Nel 1965 a Tokyo progetta una fontana a 5 gocce che cadono in modo casuale in punti prefissati, generando una intersezione di onde, i cui suoni, raccolti da microfoni posti sott'acqua, vengono riproposti amplificati nella piazza che ospita l'installazione.


Negli anni sessanta si dedica: alle opere seriali con realizzazioni come aconà biconbì, sfere doppie, nove sfere in colonna, tetracono (1961-1965) o flexy (1968); alle sperimentazioni cinematografiche con i film i colori della luce (musiche di Luciano Berio), inox, moire (musiche di Pietro Grossi), tempo nel tempo, scacco matto, sulle scale mobili (1963-64); alle sperimentazioni visive con la macchina fotocopiatrice (1964); alle performance con l'azione far vedere l'aria (Como, 1968).

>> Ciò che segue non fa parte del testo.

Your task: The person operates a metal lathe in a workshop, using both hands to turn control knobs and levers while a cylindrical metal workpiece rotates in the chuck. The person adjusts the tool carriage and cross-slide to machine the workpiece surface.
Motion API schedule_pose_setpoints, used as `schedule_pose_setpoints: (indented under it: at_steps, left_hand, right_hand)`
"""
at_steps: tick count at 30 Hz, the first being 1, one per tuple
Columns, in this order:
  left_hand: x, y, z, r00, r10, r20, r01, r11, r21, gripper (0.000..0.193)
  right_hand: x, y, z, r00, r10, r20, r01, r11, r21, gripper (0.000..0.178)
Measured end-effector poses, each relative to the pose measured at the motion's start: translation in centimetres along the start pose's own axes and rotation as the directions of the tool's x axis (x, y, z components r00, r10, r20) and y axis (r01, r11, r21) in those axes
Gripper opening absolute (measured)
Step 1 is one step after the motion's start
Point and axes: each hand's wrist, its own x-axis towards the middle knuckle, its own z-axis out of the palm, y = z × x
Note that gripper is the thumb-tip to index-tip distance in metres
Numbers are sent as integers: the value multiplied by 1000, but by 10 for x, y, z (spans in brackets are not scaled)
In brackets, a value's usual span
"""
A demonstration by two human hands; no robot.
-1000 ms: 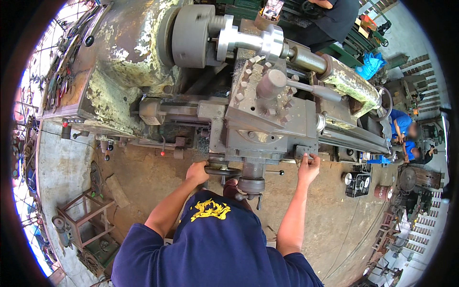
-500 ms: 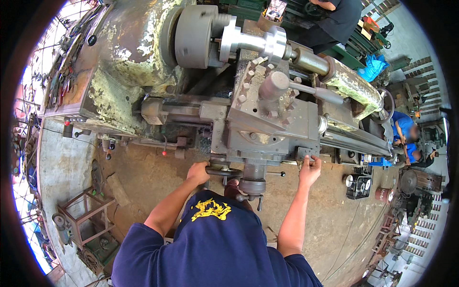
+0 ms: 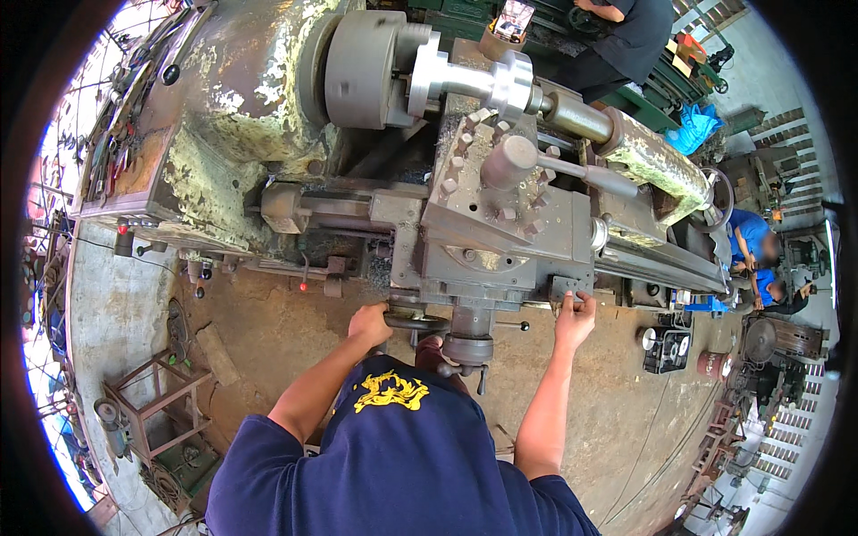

Infatti, insieme a Marcello Piccardo e ai suoi cinque figli a Cardina, sulla collina di Monteolimpino a Como, tra il 1962 e il 1972 ha realizzato pellicole cinematografiche d'avanguardia. Da questa esperienza la nascita della "Cineteca di Monteolimpino - Centro internazionale del film di ricerca".
A Cardina, conosciuta anche come "La collina del cinema", Bruno Munari ha vissuto e lavorato a lungo tutte le estati, fino agli ultimi anni della sua vita. La sua abitazione-laboratorio, tuttora esistente e oggi sede dell'Associazione Cardina, era situata proprio in fondo alla strada carrozzabile, in via Conconi di fronte al ristorante Crotto del Lupo.


Nel libro "La collina del cinema" di Marcello Piccardo (NodoLibri, Como 1992) è riassunta l'esperienza di quegli anni. Nel racconto "Alta tensione" (1991) di Bruno Munari, l'artista espone il suo stretto rapporto con i boschi della collina di Cardina.


Nel 1974 esplora le possibilità frattali della curva che prende il nome del matematico italiano Giuseppe Peano, curva che Munari riempie di colori a scopi puramente estetici.


Nel 1977, a coronamento dell'interesse costante verso il mondo dell'infanzia, crea il primo laboratorio per bambini in un museo, presso la Pinacoteca di Brera a Milano.


Negli anni ottanta e novanta la sua creatività non si esaurisce e realizza diversi cicli di opere: le sculture filipesi (1981), le costruzioni grafiche dei nomi di amici e collezionisti (dal 1982), i rotori (1989), le strutture alta tensione (1990), le grandi sculture in acciaio corten esposte sul lungomare di Napoli, Cesenatico, Riva del Garda, Cantù, gli xeroritratti (1991), gli ideogrammi materici alberi (1993).


Dopo vari e importanti riconoscimenti in onore della sua attività vastissima, Munari realizzò la sua ultima opera pochi mesi prima di morire a 91 anni nella sua città natale.


Il pittore e poeta Tonino Milite fu suo collaboratore e lavorò nel suo studio durante anni.